# Goal of the exercise:
Could the lines from the start of the data through the line with "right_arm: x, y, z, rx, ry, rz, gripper" be set down exactly, with no pictures among them?

----------------

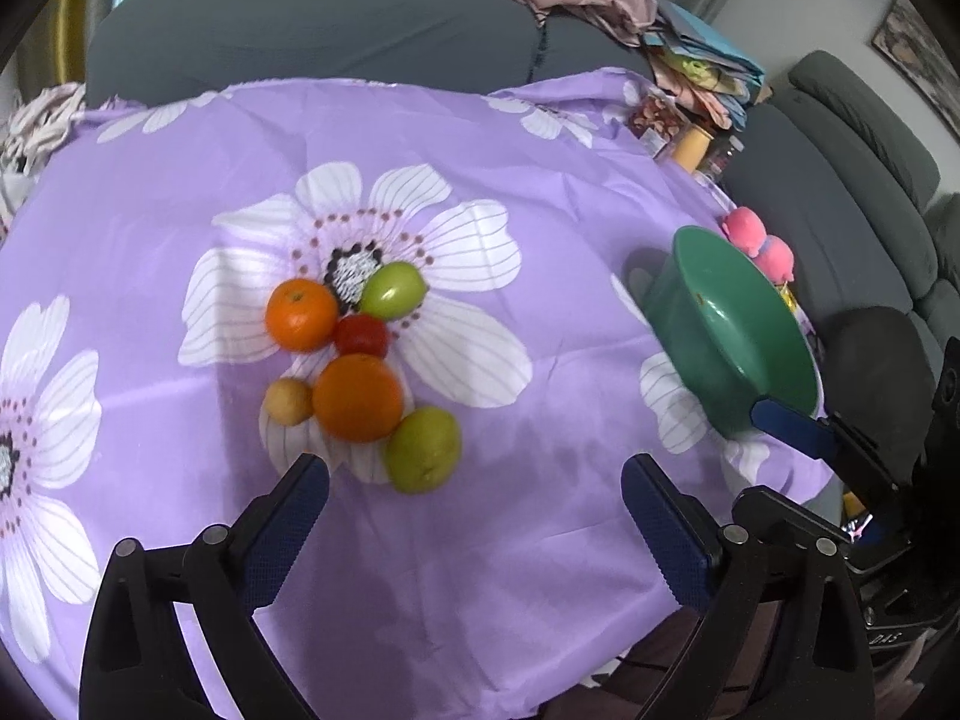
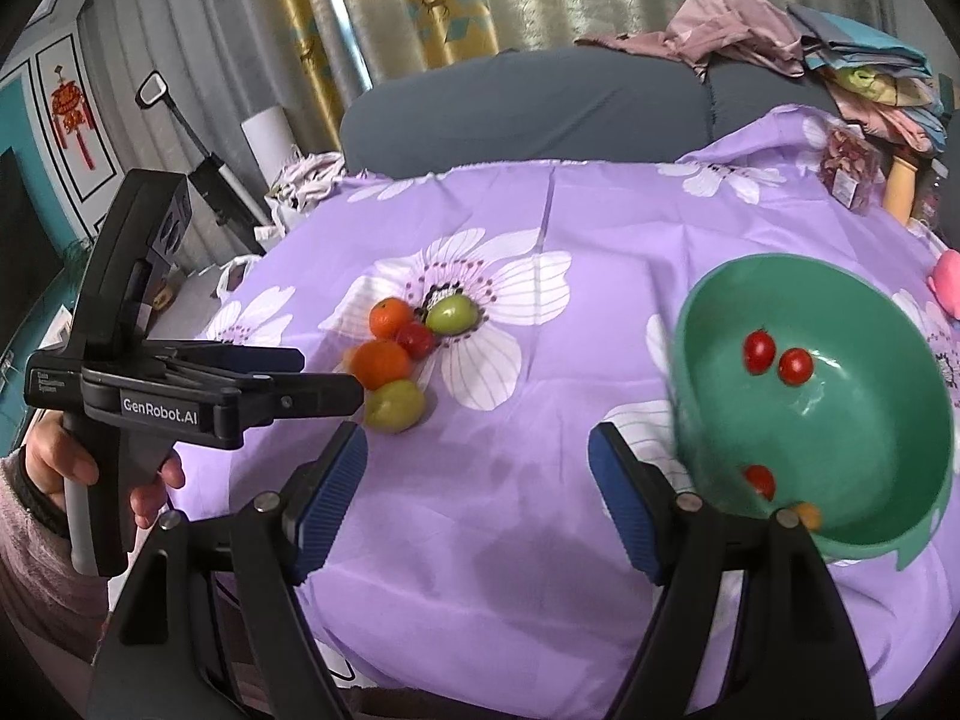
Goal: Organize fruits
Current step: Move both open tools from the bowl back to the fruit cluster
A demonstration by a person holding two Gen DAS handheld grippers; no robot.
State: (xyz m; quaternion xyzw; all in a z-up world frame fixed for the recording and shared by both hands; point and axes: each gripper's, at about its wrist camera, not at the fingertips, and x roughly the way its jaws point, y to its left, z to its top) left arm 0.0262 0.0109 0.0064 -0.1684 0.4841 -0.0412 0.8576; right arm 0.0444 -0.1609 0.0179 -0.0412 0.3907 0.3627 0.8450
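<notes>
Here is the round table under its purple cloth printed with white flowers (image 1: 480, 540), and a tight cluster of fruit sits on the middle flower. Two round oranges (image 1: 302, 315) (image 1: 357, 397), a small red tomato (image 1: 361, 336) wedged between them, two green apple-like fruits (image 1: 393, 290) (image 1: 423, 449) at either end, and one small tan fruit (image 1: 288, 401) touching the nearer orange.

The left gripper (image 1: 474, 480) hangs just short of that cluster, its blue-padded jaws spread wide with only cloth between them. In the right wrist view a hand (image 2: 72, 468) grips its black handle.

Off to the right, the green plastic bowl (image 2: 888, 432) stands near the table edge. Inside: three red cherry tomatoes (image 2: 759, 350) (image 2: 795, 365) (image 2: 760, 480) and a small orange piece (image 2: 807, 516) at the near wall.

The right gripper (image 2: 478, 456) hovers beside the bowl, jaws parted and holding nothing, one pad (image 1: 786, 423) just at the bowl's rim.
</notes>
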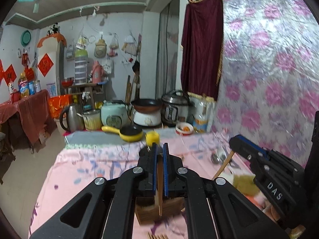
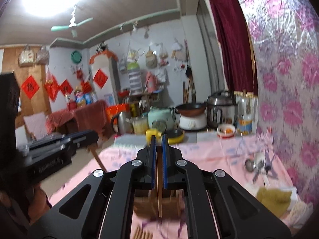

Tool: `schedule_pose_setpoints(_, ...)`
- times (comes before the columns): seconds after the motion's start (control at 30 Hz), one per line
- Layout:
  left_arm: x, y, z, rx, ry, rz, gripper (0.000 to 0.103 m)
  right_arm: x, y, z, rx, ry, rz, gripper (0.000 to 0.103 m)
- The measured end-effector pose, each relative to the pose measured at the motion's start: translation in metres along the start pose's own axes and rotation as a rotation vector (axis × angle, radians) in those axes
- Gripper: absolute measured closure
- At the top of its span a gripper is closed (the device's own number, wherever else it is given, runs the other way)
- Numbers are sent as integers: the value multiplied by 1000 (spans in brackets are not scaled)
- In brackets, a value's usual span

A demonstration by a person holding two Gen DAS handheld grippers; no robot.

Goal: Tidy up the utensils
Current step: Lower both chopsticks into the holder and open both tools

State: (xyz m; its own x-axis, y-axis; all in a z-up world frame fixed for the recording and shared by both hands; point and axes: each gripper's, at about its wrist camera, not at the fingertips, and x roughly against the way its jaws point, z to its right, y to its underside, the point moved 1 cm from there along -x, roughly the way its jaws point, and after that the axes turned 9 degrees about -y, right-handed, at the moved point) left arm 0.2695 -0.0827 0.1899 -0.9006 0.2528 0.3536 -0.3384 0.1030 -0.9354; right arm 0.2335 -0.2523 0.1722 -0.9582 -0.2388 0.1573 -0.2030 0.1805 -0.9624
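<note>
In the left wrist view my left gripper [image 1: 159, 149] is shut on a thin wooden chopstick [image 1: 160, 187] that hangs down between the blue pads. Below it a brown wooden holder [image 1: 157, 211] stands on the pink cloth. My right gripper [image 1: 249, 153] shows at the right, gripping another chopstick [image 1: 223, 167]. In the right wrist view my right gripper [image 2: 159, 141] is shut on its chopstick [image 2: 159, 191], above the wooden holder [image 2: 157, 205]. The left gripper [image 2: 65, 145] is off to the left with its chopstick [image 2: 97, 157]. More chopsticks [image 2: 143, 234] lie near the front edge.
Metal and white spoons [image 2: 257, 165] lie on the pink tablecloth [image 2: 219, 155] at the right, near a yellow-green cloth [image 2: 273, 199]. At the table's far end stand a yellow pan [image 1: 130, 134], a kettle [image 1: 70, 117], cookers [image 1: 175, 107] and a small bowl [image 1: 184, 128]. The floral wall [image 1: 269, 69] is close on the right.
</note>
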Motion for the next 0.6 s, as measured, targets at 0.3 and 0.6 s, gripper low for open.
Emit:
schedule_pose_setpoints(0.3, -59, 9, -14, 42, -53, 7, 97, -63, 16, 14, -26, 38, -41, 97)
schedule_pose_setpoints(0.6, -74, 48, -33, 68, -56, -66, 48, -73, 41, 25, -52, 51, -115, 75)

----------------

# Your solution:
Goal: Organize fruits
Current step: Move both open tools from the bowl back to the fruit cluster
A demonstration by a person holding two Gen DAS handheld grippers; no robot.
State: (xyz m; quaternion xyzw; all in a z-up world frame fixed for the recording and shared by both hands; point and axes: each gripper's, at about its wrist camera, not at the fingertips, and x roughly the way its jaws point, y to its left, z to its top) left arm 0.0262 0.0109 0.0064 -0.1684 0.4841 -0.0412 0.8576; right arm 0.0444 -0.1609 0.0179 -0.0412 0.3907 0.3627 0.8450
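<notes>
Here is the round table under its purple cloth printed with white flowers (image 1: 480, 540), and a tight cluster of fruit sits on the middle flower. Two round oranges (image 1: 302, 315) (image 1: 357, 397), a small red tomato (image 1: 361, 336) wedged between them, two green apple-like fruits (image 1: 393, 290) (image 1: 423, 449) at either end, and one small tan fruit (image 1: 288, 401) touching the nearer orange.

The left gripper (image 1: 474, 480) hangs just short of that cluster, its blue-padded jaws spread wide with only cloth between them. In the right wrist view a hand (image 2: 72, 468) grips its black handle.

Off to the right, the green plastic bowl (image 2: 888, 432) stands near the table edge. Inside: three red cherry tomatoes (image 2: 759, 350) (image 2: 795, 365) (image 2: 760, 480) and a small orange piece (image 2: 807, 516) at the near wall.

The right gripper (image 2: 478, 456) hovers beside the bowl, jaws parted and holding nothing, one pad (image 1: 786, 423) just at the bowl's rim.
</notes>
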
Tool: `schedule_pose_setpoints(_, ...)`
- times (comes before the columns): seconds after the motion's start (control at 30 Hz), one per line
- Layout:
  left_arm: x, y, z, rx, ry, rz, gripper (0.000 to 0.103 m)
  right_arm: x, y, z, rx, ry, rz, gripper (0.000 to 0.103 m)

Nothing further is needed for the exercise.